I am a Confessing Lutheran, I am not a Mason, though I am sympathetic to their cause vis-a-vis Declaratio de associationibus massonicis. For those reasons, as in the Declaratio, secrets should be kept secret.
Freemasonry is anathema to orthodox religions, Catholic, Eastern, et cetera. Oh, and Islam.
Freemasonry and Rosicrucianism rose with the reformation. See the history of the Scottish Rite from 1535, following Luther's 1515 The Ninety-Five Theses on the Power and Efficacy of Indulgences Disputatio pro declaratione virtutis indulgentiarum.
Thank goodness religions are discerning and divisive of good from evil.
If you read that from a Confessing Lutheran and Rosicrucian than you are incapable ... impotent ... insensate
If you are categorizing Freemasonry as 'evil' then you simply know nothing about Freemasonry.
My late former father-in-law was a 32nd Degree Scottish Rite Freemason. His daughter (my wife at the time) had a book in our library that was written by a former Mason which revealed a lot of secrets, and spoke of much of the evil he had seen done to let members in good standing get away with evil acts, and to punish those who "betrayed" the lodge in any way.
One morning when they were visiting, she got up to find him reading the book with his morning coffee. He finished it and said, "It's all true." He took off his ring and never attended another meeting, but he was afraid --truly afraid-- to openly renounce membership, or even stop paying dues.
This is a man who retired from the Army and then spent a second career working in the county courthouse, finally retiring as the elected tax assessor. He saw all the inner workings of the local government, and knew exactly how they were tied together with Freemasonry.

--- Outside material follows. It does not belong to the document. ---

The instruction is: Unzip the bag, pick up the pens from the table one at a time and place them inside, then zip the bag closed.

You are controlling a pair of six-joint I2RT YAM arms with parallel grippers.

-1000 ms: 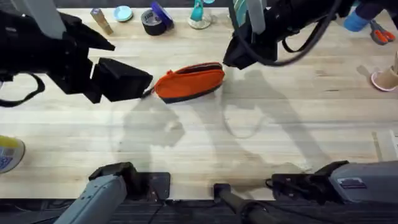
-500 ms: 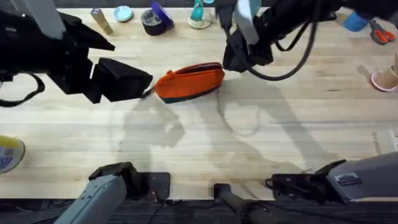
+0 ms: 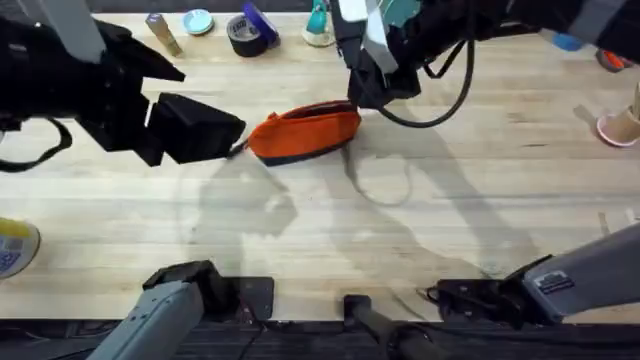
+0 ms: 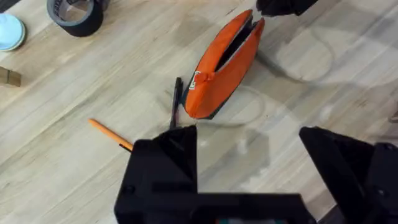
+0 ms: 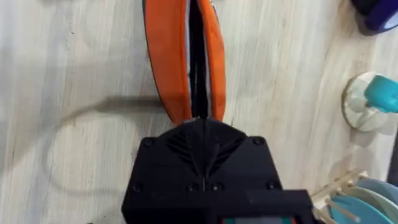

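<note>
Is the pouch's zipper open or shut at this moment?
Open: the left wrist view shows the orange pouch with a dark gap along its top, and both pens lie on the table outside.

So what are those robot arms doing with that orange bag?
The right hand is closed at one end of the small orange fabric pencil pouch, right on its zipper line. The left hand is open near the pouch's other end. A thin orange pen and a dark pen lie on the light wooden table, not yet inside.
</note>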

The whole kerfluffle, as I understand it, relates to Freemasonry's requirement of belief in a Supreme Being without requiring belief in a specific religion. Since most religions, on principle, demand that its members believe in that religion's specific doctrine to the exclusion of others, and since Freemasonry does not adhere to one specific religious belief, they have been declared anathema by several organized religions. Thus, religions tend to be divisive rather than inclusive.
The idea that Freemasonry is antithetical to any religion is not supported by fact.